- Episode no.: Season 1 Episode 11
- Directed by: Stephen Sandoval
- Written by: Ryan Ridley; Tom Kauffman;
- Original air date: April 14, 2014
- Running time: 22 minutes

Guest appearances
- Kari Wahlgren as Jessica; Echo Kellum as Brad; Cassie Steele as Tammy Gueterman; Dan Harmon as Birdperson; Maurice LaMarche as Abradolf Lincler; Aislinn Paul as Nancy; Alejandra Gollas as Lucy; Tom Kenny as Squanchy; Scott Chernoff as Revolio "Gearhead" Clockberg Jr.; Chris Romano as Slow Mobius;

Episode chronology
| ← Previous "Close Rick-counters of the Rick Kind" | Next → "A Rickle in Time" |
- Rick and Morty season 1

= Ricksy Business =

"Ricksy Business" is the eleventh and final episode of the first season of the American science fiction television series Rick and Morty. Written by Ryan Ridley and Tom Kauffman and directed by Stephen Sandoval, the episode aired on April 14, 2014. The title of the episode is a pun to the film, Risky Business.

==Plot==
Jerry and Beth participate in a reenactment of Titanic, but the ship unexpectedly fails to sink. Jerry spends some time alone with Lucy, a female janitor who eventually proves to be a deranged fan of the movie, forcing him to imitate scenes with her at gunpoint. She almost rapes Jerry, but Beth saves him. Meanwhile, Rick is left in charge of Morty and Summer, but they have a large party. Among the guests are teenagers, aliens, Gearhead, Squanchy, alternate Ricks and Abradolf Lincler (a DNA combination of Adolf Hitler and Abraham Lincoln). Not only do they make a mess, but the whole house is accidentally sent into another dimension, where Lincler seemingly dies. Ultimately, the guests are sent away and the house is returned to its place. Rick, Morty and Summer only have minutes to spare before Beth and Jerry arrive, so they use a contraption to freeze time, allowing them to repair the house. They watch Titanic and unanimously agree on how terrible it is. In the post-credits scene, giant alien beasts repeatedly insert and remove Lincler and a teenager from the party in their bodies.

==Reception==
===Ratings===
On its airdate, "Ricksy Business" was watched by 2.13 million American viewers.

===Critical response===
The first season has an approval rating of 96% on Rotten Tomatoes based on 28 reviews, with an average rating of 8.19 out of 10. The site's critics consensus reads, "Rick and Morty zaps onto screens and makes an instant impression with its vivid splashes of color, improvisational voice acting, and densely-plotted science fiction escapades -- bringing a surprising amount of heart to a cosmically heartless premise."
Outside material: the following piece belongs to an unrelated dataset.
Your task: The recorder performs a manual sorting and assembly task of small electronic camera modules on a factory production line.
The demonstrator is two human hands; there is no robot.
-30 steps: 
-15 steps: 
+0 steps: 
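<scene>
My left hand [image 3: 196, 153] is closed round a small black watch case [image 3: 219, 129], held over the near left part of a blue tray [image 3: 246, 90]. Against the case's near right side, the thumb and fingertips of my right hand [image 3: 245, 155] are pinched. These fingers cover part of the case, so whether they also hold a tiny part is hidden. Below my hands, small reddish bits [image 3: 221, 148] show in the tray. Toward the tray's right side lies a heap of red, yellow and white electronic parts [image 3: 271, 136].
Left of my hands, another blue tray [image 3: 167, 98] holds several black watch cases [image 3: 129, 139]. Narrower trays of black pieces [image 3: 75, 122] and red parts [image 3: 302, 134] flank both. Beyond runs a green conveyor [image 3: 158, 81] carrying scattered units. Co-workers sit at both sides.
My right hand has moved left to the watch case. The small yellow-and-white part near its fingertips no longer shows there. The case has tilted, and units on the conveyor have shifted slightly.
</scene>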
Joe Matar of Den of Geek praised the episode, giving it four out of five stars and saying "It's less about the story and more about throwing ridiculous sci-fi thing after thing at us, making for a sort of a quantity over quality episode. But that's not really accurate because all the sci-fi stuff is pretty quality. The one-off characters are loads of absurd fun and there are a number of fantastic one-liners" Zack Handlen of The A.V. Club said "Here were are the end of season one, with an episode that sits firmly in the show's comfort zone; nothing remarkable, nothing really envelope pushing, but consistently inventive, funny, and just the right amount of sweetness to set off the sour."